WHAT IS EXPECTED » Only the first line of the listing and the lines after it, up to and including the one containing "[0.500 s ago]", should be retyped exactly.

+--

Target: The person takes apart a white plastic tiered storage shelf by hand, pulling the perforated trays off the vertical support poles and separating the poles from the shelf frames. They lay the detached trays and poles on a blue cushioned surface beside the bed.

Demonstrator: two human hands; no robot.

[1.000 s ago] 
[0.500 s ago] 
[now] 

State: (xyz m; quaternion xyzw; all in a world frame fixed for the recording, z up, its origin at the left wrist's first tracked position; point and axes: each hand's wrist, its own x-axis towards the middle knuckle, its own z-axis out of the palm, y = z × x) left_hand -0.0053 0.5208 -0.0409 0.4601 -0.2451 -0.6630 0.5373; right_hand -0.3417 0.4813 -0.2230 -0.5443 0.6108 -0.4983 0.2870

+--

SOLUTION TO THIS PROBLEM »
Target: The person takes apart a white plastic tiered storage shelf by hand, pulling the perforated trays off the vertical support poles and separating the poles from the shelf frames. They lay the detached trays and poles on a blue cushioned surface beside the bed.

Demonstrator: two human hands; no robot.

[1.000 s ago] 
[0.500 s ago] 

The reply is now complete.